When Čapek finally married his great love, the actress Olga Scheinpflugová, in 1935, a relative gave him a villa near Dobříš in central Bohemia for his wedding.

She was to be his downfall, but also his salvation.

Clairvoyant Čapek had warned early on about the National Socialist machinations among the German neighbors.

His parabolic novel The War with the Newts (1936) reads like a portent.

His almost prophetic play "The White Disease" (1937) about a deadly virus from China was filmed by Hugo Haas in the same year.

"Such a small nation has no right to life," he says in his "Marshal"/Hitler.

Soon the Gestapo regarded him as an enemy of the state.

After the Munich agreement on 29./30.

September 1938, the annexation of the Sudetenland on 1.

October and the invasion of the Wehrmacht on March 15, 1939, Čapek would have been in mortal danger.

But he died on December 25, 1938 of pneumonia, which he contracted while trying to clean up the damage to the pond in front of his villa during a flood.

His brother was arrested in 1939 and, after an odyssey through the Dachau, Buchenwald and Sachsenhausen concentration camps, died of typhus in Bergen-Belsen in early April 1945.

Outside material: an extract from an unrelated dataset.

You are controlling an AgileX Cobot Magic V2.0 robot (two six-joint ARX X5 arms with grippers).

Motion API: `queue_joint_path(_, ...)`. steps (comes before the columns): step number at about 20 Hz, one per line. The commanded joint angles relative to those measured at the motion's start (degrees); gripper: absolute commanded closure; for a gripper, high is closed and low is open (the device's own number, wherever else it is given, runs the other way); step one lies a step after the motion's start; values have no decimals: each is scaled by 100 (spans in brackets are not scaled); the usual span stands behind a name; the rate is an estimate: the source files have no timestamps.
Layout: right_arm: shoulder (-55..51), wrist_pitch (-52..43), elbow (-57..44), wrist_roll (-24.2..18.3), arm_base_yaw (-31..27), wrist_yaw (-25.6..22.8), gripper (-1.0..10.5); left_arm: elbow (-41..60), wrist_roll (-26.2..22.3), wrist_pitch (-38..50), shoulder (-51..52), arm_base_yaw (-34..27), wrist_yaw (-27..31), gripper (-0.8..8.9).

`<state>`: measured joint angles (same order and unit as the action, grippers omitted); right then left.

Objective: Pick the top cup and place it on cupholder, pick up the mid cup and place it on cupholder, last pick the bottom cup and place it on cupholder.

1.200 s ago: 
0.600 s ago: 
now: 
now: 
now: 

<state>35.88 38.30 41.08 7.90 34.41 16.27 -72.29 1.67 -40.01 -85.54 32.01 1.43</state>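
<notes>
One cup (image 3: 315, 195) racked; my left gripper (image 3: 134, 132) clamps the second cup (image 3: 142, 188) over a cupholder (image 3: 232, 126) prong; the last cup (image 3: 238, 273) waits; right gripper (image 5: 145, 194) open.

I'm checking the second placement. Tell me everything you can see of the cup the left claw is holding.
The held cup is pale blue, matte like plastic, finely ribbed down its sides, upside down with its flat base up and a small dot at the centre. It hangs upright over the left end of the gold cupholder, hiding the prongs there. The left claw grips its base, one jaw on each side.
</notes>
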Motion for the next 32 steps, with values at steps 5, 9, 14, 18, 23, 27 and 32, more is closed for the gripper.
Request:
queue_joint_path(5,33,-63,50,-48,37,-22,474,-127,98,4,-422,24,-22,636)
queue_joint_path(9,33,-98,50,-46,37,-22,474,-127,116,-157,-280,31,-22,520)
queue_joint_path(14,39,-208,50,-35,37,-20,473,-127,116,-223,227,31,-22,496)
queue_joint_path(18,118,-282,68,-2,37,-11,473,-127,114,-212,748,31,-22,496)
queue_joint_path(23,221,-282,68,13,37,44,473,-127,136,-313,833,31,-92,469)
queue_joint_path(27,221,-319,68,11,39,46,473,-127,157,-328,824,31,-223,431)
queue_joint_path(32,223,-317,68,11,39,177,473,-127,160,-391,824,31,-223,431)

"The Year of the Gardener" has outlived its authors and has just been re-released by Verlag Schöffling & Co.

Marcela Euler translated the text from Czech and fortunately did not use gender asterisks.

The "women" always stood in Karel's way when gardening.

Anna Luchs illustrated the book, but her pointed drawings lack the coarse, down-to-earth humor that characterizes Josef's drawings of rounded buttocks reaching up into the sky.

The Čapek brothers believed that the gardener could not see anything else anyway.